Sur une scène qui vit cent fois mourir Hamlet, prince de Danemark, le Théâtre royal de Copenhague joue une tragédie très actuelle avec, dans leur propre rôle, des migrants, intermittents du droit de séjour risquant une sortie avant le baisser de rideau.
Dans "Uropa", six exilés entourés de danseurs du Ballet royal déclament en anglais leur dramatique destinée, espérant mettre en pièces des idées reçues sur la pratique religieuse, la place des femmes dans l'islam ou l'éducation des enfants.
"Le plus dur pendant les répétitions a été de parler de mes problèmes personnels (...) sans dévoiler mes émotions", explique Salam Susu, doctorante en musicologie de 32 ans originaire de Homs, ville martyre de Syrie.
Musique funk et arabesques en demi-pointes ponctuent les récits de persécution et de viol dans ce spectacle dont la première avait lieu vendredi 29 janvier, quelques jours après le vote d'une réforme décriée du séjour des étrangers au Danemark.
En vertu de ces textes critiqués par les Nations unies et l'Union européenne, le "royaume pourri" de Shakespeare a réduit le champ d'application du regroupement familial et conféré à sa police le pouvoir de saisir des biens apportés par les migrants pour financer leur prise en charge.
Si le livret de la pièce s'inspire de leur expérience intime, Salam et son compagnon, professeur de musique, expliquent que monter sur les planches les a distraits du souvenir de la guerre et de l'ennui pesant des foyers de réfugiés.
Trois jours avant la représentation inaugurale, ils ont appris que leur demande d'asile avait été acceptée. "C'est fou, je n'arrive pas à y croire", s'enthousiasme Salam.
D'autres histrions à l'affiche d'"Uropa" - jeu de mots sur Europe et le mot danois "uro" signifiant inquiétude, agitation, troubles - n'ont pas eu la même fortune.
Sur les 10 migrants retenus au départ, deux ont été déboutés, un est entré en clandestinité. Un quatrième, Mahyar Pourhesabi, de nationalité iranienne, a été renvoyé en France conformément au règlement dit de Dublin qui veut qu'une demande d'asile soit traitée dans le pays d'arrivée du demandeur en Europe.
Mahyar fait une apparition pendant la pièce, par lien vidéo depuis un cybercafé de Paris où il dépeint son errance, ses nuits sans sommeil dans les aéroports et les gares.
"Le système d'asile ne fonctionne pas bien du tout ici", se plaint-il.
Deux langages
Le metteur en scène, Christian Lollike, ne cache pas sa peur que ses comédiens soient jetés hors du pays avant la fin des trois semaines de représentation. Le jeu, au moins pour lui, en vaut la chandelle.

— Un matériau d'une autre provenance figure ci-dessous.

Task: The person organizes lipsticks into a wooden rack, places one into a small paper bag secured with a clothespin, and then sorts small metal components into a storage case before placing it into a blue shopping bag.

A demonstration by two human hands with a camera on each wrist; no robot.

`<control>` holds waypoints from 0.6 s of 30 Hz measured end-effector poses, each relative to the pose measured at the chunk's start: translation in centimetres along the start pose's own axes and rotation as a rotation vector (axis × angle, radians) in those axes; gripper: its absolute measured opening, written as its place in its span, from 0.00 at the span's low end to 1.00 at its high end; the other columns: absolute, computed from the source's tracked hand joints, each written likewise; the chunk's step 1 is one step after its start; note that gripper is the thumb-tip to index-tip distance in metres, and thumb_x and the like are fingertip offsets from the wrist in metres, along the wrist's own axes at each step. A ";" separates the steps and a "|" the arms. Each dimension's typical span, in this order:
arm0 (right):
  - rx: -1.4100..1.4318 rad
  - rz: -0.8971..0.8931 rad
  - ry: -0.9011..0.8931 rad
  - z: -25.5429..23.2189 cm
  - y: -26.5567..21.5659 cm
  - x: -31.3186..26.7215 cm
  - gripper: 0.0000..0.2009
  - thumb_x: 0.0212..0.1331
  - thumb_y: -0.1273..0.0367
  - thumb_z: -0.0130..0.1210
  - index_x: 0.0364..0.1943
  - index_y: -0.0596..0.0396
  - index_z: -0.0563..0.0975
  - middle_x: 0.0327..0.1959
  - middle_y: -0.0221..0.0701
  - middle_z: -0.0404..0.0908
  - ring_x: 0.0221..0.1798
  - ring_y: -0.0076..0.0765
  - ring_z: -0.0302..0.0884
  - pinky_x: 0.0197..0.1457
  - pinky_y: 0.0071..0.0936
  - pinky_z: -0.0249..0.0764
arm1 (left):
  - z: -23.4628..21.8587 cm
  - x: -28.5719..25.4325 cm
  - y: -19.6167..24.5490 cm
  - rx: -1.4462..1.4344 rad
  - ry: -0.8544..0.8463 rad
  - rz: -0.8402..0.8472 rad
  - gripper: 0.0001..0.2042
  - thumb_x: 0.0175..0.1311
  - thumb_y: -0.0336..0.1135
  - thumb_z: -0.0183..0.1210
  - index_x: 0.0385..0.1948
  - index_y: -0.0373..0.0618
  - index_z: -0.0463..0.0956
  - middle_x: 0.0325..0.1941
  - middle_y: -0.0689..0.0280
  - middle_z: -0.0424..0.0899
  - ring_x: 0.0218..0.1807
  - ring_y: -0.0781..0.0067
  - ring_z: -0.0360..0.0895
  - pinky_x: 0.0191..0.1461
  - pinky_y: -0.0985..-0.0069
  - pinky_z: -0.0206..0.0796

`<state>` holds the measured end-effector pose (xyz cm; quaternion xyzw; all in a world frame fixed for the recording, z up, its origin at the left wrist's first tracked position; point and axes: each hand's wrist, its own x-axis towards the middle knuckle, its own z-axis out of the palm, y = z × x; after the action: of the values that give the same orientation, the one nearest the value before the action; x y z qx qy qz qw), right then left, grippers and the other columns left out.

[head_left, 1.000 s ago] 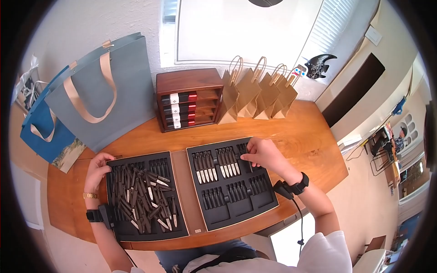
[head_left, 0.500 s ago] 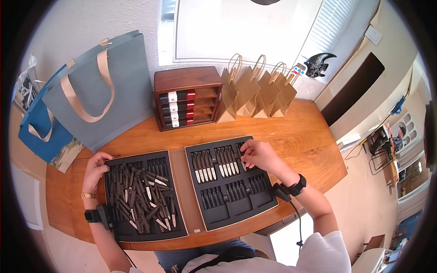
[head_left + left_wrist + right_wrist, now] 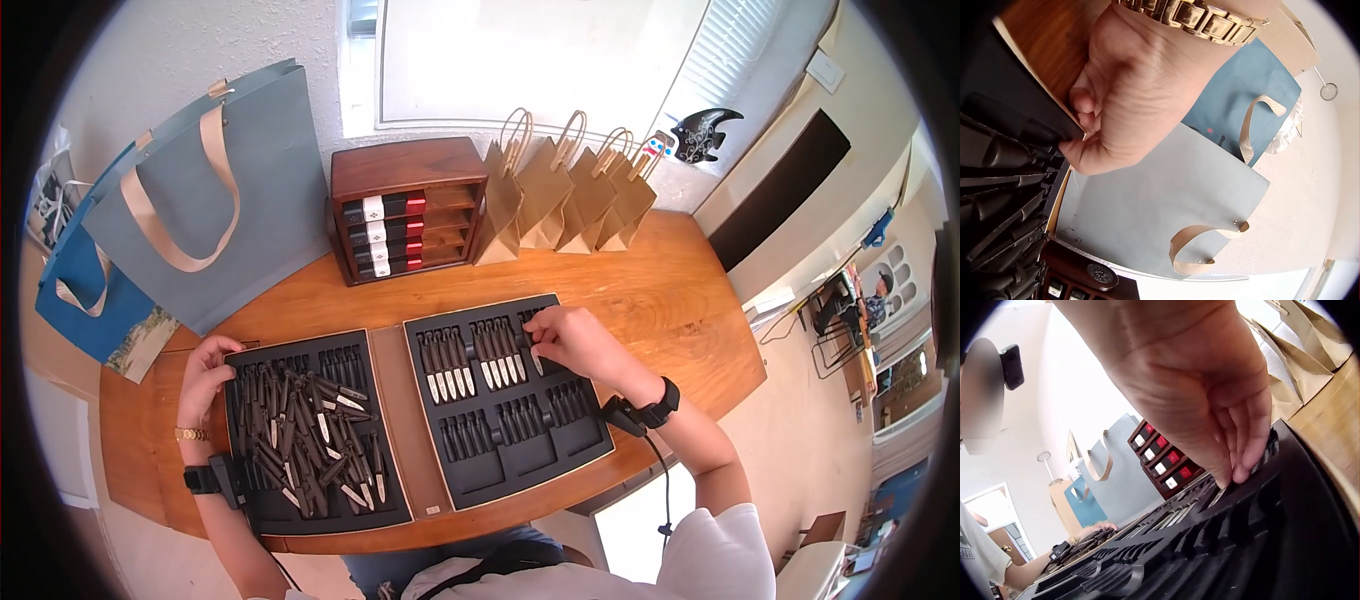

"La rencontre de leur présence +réelle+ et des danseurs, ces deux langages, c'est cette rencontre qui fait que quelque chose de nouveau advient", assure-t-il.
Christian Lollike a défrayé la chronique en faisant jouer d'anciens soldats dans un "ballet de la guerre" et surtout en montant en 2012 une pièce basée sur le manifeste de l'extrémiste de droite norvégien Anders Behring Breivik, qui avait tué 77 personnes le 22 juillet 2011 à Oslo et sur l'île d'Utøya, près de la capitale.
Il affirme vouloir offrir "un autre angle de vue sur ce qu'est un demandeur d'asile". "J'aimerais que les réfugiés parlent pour eux-mêmes et disent comment ils voient leur arrivée au Danemark et la découverte du modèle danois".
Sous les fresques du Théâtre royal plus de deux fois centenaire, Ali Ishaq, un Pakistanais homosexuel de 45 ans, reprend à son compte les anathèmes les plus courants auxquels les étrangers sont confrontés au Danemark.
"Avons-nous les moyens de notre tolérance?", se demande-t-il. "Devons-nous tolérer ces migrants qui empêchent leurs enfants d'aller à l'école publique? Qui dicte à leurs femmes leur façon de s'habiller ou de se comporter?".
L'intolérance n'a ni drapeau ni couleur de peau, souligne Ali, lui qui sur scène livre un monologue éprouvant sur son viol par plusieurs hommes dans son pays natal.
"J'ai décidé de venir en Scandinavie pour les droits de l'Homme", avance-t-il, arborant un t-shirt "Copenhagen Pride".
Et malgré le raidissement de l'opinion publique danoise, Salam et Ali n'ont que du bien à dire de leur pays d'accueil. "Tous ceux que nous avons rencontrés jusqu'ici ont été gentils", souffle Salam.